(Task instructions): Strip the pictures and reproduce the rest of the listing exactly.

:::

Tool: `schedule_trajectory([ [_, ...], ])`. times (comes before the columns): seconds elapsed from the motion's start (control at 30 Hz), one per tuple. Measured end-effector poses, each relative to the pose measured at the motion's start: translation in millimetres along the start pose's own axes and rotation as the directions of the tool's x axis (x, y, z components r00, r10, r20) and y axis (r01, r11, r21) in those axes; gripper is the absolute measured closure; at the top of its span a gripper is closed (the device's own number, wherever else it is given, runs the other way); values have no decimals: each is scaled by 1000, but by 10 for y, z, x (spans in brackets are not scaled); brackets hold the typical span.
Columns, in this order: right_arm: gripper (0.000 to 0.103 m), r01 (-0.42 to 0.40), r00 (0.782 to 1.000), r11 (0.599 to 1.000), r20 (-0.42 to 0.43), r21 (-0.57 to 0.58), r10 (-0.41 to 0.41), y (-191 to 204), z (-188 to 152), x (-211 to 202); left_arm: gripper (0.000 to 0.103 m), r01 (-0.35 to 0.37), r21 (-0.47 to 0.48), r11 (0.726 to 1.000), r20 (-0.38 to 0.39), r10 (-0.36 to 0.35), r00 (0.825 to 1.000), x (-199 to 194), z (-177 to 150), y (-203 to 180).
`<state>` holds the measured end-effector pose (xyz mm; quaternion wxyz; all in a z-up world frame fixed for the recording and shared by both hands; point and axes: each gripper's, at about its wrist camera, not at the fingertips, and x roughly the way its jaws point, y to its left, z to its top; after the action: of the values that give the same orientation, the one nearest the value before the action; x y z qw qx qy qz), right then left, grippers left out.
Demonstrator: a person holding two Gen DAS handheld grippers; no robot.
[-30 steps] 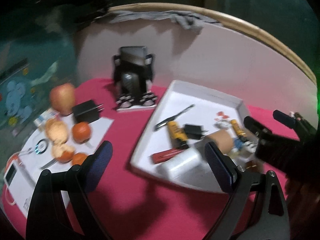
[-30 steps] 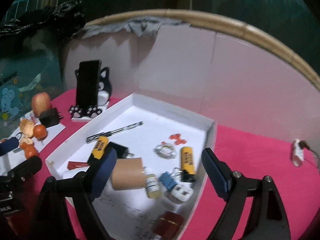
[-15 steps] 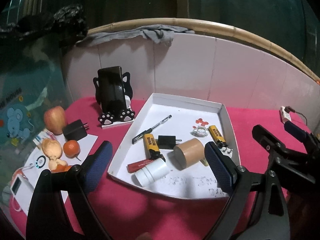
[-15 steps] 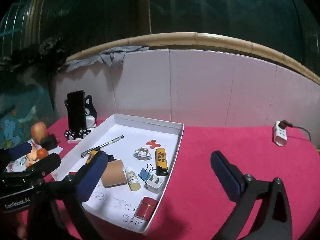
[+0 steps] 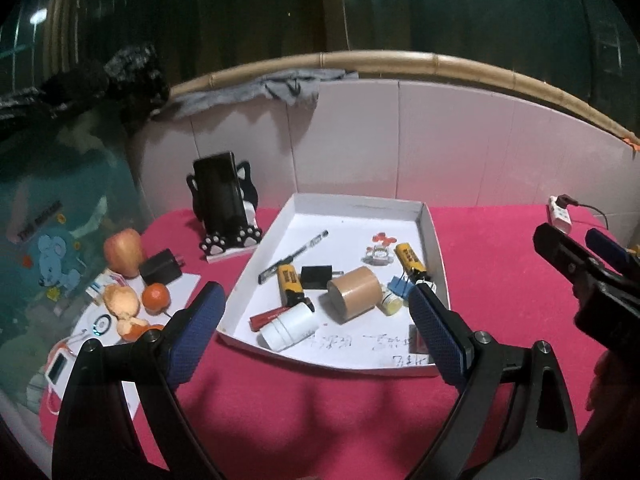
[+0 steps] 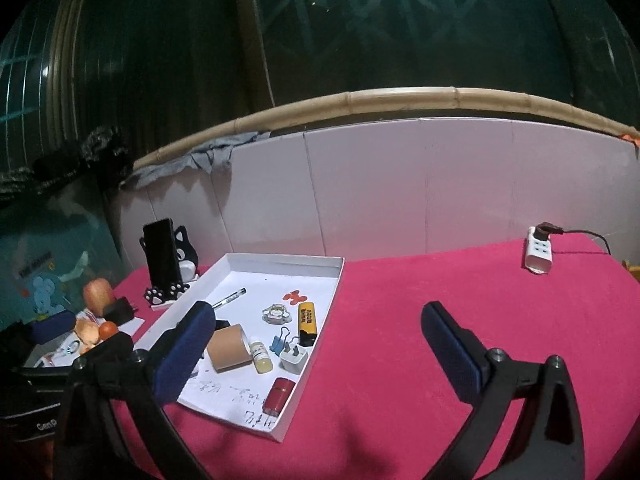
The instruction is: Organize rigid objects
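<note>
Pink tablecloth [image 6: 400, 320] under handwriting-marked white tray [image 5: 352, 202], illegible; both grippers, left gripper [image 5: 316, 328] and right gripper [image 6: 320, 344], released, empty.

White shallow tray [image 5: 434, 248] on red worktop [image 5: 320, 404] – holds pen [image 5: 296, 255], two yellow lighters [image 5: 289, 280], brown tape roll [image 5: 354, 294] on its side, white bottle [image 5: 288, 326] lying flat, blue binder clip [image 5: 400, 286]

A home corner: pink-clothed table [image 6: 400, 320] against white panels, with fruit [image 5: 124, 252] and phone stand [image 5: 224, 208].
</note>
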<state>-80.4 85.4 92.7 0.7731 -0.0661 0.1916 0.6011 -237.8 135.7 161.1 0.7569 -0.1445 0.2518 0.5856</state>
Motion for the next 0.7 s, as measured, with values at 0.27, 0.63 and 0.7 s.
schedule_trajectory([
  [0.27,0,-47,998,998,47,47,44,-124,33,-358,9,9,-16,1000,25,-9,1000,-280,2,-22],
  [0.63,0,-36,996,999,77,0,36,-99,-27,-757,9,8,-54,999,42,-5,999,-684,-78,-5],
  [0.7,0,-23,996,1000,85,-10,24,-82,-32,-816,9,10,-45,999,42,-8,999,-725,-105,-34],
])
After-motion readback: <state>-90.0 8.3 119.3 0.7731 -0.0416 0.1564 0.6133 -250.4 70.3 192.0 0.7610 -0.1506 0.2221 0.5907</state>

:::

(Exercise output):
Tool: `schedule_trajectory([ [_, ...], ])`. times (comes before the columns): seconds elapsed from the motion's start (control at 30 Hz), one per tuple. Measured end-effector poses, each relative to the pose measured at the motion's start: translation in millimetres along the start pose's own axes and rotation as the directions of the tool's x axis (x, y, z components r00, r10, r20) and y axis (r01, r11, r21) in those axes; gripper is the absolute measured closure; at the top of its span a gripper is closed (the device's own number, wherever else it is given, runs the other way); values have no decimals: each is scaled by 1000, but by 10 for y, z, x (spans in brackets are not scaled); brackets hold the typical span.
Columns, in this order: right_arm: gripper (0.000 to 0.103 m), r01 (-0.42 to 0.40), r00 (0.782 to 1.000), r11 (0.599 to 1.000), r20 (-0.42 to 0.43), r21 (-0.57 to 0.58), r10 (-0.41 to 0.41), y (-191 to 204), z (-188 to 152), x (-211 to 202); left_arm: gripper (0.000 to 0.103 m), r01 (-0.35 to 0.37), r21 (-0.47 to 0.48), r11 (0.726 to 1.000), r20 (-0.38 to 0.39), r10 (-0.36 to 0.35), r00 (0.825 to 1.000), x (-199 to 194), z (-177 to 150), y (-203 to 180).
`<state>` holds the measured end-effector pose (xyz mm; quaternion wxyz; all in a z-up world frame fixed for the recording and shared by both hands; point and axes: each gripper's, at about its wrist camera, not at the fingertips, and x roughly the way its jaws point, y to its left, z to its top; after the action: of the values that give the same orientation, the one nearest the value before the action; x y z qw qx qy qz), right then left, grippers left out.
Demonstrator: a person holding two Gen DAS handheld grippers; no robot.
[-30 steps] 
[-30 steps] 
[-15 steps] 
[-15 steps] 
[+0 steps] 
[+0 steps] 
The instruction is: Organize rigid objects
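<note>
Pink tablecloth [image 6: 400, 320] under handwriting-marked white tray [image 5: 352, 202], illegible; both grippers, left gripper [image 5: 316, 328] and right gripper [image 6: 320, 344], released, empty.

White shallow tray [image 5: 434, 248] on red worktop [image 5: 320, 404] – holds pen [image 5: 296, 255], two yellow lighters [image 5: 289, 280], brown tape roll [image 5: 354, 294] on its side, white bottle [image 5: 288, 326] lying flat, blue binder clip [image 5: 400, 286]

A home corner: pink-clothed table [image 6: 400, 320] against white panels, with fruit [image 5: 124, 252] and phone stand [image 5: 224, 208].
</note>
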<state>-80.4 85.4 92.7 0.7731 -0.0661 0.1916 0.6011 -237.8 135.7 161.1 0.7569 -0.1445 0.2518 0.5856</state>
Motion for the next 0.7 s, as measured, with values at 0.27, 0.63 and 0.7 s.
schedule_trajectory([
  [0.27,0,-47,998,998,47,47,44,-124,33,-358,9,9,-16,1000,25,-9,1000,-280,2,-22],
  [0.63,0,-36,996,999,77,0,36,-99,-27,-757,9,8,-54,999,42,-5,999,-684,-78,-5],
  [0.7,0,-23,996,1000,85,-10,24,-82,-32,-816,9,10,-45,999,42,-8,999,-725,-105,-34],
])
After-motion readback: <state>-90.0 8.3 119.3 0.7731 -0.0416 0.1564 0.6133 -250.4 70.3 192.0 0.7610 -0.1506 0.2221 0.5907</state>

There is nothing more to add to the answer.